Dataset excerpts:
#####

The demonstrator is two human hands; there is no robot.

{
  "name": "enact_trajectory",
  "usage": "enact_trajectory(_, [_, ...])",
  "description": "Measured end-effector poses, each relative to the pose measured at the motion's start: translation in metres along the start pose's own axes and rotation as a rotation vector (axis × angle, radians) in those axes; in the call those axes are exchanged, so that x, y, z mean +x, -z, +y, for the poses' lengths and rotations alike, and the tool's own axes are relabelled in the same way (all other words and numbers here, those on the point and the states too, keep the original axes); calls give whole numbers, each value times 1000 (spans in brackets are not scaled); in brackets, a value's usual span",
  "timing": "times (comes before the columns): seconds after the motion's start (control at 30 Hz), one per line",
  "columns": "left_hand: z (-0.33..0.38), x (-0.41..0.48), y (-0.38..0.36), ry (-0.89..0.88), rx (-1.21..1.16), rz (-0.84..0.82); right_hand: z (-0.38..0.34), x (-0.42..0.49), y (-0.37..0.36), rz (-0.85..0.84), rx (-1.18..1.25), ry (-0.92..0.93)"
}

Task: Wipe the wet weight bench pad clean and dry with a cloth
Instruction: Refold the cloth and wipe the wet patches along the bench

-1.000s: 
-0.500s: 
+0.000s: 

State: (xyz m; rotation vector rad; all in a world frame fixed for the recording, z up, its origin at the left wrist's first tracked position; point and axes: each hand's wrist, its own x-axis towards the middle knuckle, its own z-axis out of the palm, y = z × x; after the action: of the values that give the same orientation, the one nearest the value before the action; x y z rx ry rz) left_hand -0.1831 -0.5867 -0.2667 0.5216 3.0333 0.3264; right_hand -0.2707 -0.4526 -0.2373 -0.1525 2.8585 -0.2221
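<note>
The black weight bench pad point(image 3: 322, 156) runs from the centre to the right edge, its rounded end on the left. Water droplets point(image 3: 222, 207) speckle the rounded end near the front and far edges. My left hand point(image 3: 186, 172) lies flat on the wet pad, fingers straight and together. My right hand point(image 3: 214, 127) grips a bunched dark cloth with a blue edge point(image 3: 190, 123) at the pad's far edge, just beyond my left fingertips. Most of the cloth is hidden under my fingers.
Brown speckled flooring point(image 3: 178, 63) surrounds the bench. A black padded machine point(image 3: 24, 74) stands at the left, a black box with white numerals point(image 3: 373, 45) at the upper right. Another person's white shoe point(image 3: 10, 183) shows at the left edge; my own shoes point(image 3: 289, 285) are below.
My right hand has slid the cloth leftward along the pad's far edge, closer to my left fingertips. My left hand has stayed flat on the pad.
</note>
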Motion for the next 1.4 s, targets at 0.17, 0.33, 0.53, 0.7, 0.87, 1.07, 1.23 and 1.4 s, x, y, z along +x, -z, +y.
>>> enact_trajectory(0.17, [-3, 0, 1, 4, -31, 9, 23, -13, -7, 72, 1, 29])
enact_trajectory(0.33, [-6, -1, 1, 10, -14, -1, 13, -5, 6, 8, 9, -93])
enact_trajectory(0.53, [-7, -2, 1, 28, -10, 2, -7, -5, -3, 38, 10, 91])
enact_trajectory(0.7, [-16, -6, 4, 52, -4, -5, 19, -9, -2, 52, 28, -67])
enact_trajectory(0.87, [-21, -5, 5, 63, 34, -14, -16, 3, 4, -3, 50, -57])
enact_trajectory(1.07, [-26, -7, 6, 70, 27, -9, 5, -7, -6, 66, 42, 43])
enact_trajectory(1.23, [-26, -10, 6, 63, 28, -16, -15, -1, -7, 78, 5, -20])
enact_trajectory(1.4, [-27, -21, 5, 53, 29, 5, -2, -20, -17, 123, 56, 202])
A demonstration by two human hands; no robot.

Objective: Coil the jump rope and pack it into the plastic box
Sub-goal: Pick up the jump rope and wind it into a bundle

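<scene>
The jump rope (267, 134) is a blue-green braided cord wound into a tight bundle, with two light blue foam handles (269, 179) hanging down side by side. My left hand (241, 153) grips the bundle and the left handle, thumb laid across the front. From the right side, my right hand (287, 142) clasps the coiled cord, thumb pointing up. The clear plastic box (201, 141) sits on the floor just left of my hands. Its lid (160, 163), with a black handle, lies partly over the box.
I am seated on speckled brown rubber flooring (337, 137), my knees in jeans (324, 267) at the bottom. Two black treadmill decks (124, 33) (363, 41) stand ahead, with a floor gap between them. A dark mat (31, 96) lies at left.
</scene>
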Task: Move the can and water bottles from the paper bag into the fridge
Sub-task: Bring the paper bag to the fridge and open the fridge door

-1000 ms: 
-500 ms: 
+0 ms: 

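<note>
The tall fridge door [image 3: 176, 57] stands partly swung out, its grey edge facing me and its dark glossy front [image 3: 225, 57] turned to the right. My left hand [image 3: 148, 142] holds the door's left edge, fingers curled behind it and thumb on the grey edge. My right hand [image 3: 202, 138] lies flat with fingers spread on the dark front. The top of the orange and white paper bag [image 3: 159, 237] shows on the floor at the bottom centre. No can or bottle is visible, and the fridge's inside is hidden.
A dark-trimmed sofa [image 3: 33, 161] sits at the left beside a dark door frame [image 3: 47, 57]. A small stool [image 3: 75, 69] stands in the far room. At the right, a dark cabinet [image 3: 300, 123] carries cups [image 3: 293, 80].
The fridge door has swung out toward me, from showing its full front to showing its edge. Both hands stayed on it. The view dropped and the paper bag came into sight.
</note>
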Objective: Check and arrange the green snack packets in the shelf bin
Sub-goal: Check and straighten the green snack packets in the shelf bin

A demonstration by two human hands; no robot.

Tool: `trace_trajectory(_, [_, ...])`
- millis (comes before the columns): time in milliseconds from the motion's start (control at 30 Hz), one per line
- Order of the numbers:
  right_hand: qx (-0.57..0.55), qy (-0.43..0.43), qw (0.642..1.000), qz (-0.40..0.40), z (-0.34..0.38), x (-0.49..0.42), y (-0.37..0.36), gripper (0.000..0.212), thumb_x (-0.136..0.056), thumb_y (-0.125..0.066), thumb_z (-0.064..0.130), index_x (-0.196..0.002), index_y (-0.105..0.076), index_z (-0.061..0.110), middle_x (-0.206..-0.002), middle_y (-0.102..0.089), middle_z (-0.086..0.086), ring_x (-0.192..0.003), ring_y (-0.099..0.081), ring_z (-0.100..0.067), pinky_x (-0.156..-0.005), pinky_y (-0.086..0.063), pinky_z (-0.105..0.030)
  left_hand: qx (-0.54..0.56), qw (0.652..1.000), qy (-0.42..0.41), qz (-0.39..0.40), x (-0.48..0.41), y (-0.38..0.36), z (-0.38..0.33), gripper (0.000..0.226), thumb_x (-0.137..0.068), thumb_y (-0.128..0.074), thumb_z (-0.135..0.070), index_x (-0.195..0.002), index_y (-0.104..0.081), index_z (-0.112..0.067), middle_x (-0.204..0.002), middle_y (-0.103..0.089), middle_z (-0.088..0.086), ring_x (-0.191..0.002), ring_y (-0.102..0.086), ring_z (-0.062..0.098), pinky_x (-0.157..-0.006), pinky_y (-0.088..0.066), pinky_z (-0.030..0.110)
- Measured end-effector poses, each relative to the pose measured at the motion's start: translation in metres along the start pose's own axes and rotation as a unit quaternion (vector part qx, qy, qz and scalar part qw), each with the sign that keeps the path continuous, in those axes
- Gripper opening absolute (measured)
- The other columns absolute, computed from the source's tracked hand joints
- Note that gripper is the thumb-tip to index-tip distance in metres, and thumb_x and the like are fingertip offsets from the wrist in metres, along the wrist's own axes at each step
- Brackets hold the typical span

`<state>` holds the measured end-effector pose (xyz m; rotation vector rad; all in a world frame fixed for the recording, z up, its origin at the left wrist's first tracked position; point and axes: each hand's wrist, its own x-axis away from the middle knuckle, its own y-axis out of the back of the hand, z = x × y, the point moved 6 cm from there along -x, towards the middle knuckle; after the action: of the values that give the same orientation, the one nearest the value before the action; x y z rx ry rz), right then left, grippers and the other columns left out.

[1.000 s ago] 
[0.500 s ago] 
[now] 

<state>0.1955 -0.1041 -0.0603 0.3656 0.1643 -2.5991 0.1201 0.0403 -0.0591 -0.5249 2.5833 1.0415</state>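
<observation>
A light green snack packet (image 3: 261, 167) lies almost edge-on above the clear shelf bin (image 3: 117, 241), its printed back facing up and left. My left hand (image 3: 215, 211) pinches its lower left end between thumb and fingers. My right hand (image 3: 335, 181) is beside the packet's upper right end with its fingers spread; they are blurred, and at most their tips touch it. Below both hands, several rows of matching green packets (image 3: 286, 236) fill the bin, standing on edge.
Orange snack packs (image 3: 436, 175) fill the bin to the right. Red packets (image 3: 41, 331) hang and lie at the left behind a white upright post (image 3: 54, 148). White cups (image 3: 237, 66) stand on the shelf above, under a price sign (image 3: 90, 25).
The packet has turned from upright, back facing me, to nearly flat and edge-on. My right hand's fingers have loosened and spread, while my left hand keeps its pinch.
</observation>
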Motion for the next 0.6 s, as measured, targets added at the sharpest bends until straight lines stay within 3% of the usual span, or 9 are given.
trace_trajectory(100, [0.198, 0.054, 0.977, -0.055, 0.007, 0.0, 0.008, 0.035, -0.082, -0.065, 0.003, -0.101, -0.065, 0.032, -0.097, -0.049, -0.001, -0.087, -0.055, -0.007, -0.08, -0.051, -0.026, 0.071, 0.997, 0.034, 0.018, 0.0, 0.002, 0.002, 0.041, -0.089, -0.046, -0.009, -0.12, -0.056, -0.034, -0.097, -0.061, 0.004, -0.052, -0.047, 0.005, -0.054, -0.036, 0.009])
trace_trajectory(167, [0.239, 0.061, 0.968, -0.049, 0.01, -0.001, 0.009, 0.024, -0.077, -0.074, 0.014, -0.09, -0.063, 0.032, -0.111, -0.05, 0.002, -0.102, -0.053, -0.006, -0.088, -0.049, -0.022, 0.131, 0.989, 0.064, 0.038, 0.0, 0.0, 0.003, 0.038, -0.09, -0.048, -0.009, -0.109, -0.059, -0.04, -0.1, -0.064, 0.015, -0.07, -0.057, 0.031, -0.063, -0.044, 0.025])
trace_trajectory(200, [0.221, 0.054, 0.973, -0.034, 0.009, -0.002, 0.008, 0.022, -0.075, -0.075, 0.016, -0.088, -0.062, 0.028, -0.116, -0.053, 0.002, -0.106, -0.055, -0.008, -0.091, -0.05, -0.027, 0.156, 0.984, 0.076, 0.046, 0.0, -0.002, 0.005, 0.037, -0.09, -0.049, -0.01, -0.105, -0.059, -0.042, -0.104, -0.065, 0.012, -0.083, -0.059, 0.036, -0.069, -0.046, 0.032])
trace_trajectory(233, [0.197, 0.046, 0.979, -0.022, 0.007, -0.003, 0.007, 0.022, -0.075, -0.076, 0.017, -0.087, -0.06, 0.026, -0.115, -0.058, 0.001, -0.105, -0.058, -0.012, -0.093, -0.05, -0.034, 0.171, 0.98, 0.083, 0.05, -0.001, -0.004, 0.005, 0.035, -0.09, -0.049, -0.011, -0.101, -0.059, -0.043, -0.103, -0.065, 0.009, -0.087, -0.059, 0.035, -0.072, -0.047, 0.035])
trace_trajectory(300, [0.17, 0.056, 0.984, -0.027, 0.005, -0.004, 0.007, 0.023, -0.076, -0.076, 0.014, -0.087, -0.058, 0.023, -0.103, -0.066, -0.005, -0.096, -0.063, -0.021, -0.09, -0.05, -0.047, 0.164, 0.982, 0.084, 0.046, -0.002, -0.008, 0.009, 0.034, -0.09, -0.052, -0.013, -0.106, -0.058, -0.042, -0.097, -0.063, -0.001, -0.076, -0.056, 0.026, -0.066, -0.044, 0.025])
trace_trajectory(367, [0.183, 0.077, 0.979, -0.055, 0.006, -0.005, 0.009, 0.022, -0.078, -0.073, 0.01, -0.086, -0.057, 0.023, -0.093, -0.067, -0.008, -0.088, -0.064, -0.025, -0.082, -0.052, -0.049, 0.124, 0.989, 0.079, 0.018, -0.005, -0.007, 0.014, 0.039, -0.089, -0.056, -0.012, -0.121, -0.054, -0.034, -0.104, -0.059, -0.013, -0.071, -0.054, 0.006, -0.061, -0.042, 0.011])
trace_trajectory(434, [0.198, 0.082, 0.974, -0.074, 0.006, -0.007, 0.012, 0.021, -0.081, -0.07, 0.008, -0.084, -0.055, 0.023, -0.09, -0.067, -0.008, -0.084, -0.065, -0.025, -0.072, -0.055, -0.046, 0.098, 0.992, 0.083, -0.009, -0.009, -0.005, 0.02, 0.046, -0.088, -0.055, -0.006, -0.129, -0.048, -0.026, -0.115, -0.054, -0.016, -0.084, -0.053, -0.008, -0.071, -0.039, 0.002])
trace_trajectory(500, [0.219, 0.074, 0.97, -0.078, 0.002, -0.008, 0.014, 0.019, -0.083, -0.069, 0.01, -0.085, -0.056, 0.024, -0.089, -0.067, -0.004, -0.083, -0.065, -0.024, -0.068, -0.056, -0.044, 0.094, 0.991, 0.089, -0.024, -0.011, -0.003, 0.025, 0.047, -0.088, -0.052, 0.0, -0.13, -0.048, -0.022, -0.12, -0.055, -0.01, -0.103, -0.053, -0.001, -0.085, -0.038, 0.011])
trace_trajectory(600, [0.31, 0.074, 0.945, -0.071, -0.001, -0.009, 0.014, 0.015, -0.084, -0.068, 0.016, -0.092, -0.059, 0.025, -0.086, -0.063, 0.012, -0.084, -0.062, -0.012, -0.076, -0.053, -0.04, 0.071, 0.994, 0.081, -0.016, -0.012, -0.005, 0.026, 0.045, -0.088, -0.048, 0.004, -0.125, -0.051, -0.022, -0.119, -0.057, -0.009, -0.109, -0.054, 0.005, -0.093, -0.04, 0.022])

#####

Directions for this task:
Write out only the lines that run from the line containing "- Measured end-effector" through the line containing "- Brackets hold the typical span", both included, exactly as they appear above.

Written answer:
- Measured end-effector poses, each relative to the pose measured at the motion's start: translation in metres along the start pose's own axes and rotation as a unit quaternion (vector part qx, qy, qz and scalar part qw), each with the sign that keeps the path continuous, in those axes
- Gripper opening absolute (measured)
- The other columns absolute, computed from the source's tracked hand joints
- Note that gripper is the thumb-tip to index-tip distance in metres, and thumb_x and the like are fingertip offsets from the wrist in metres, along the wrist's own axes at each step
- Brackets hold the typical span

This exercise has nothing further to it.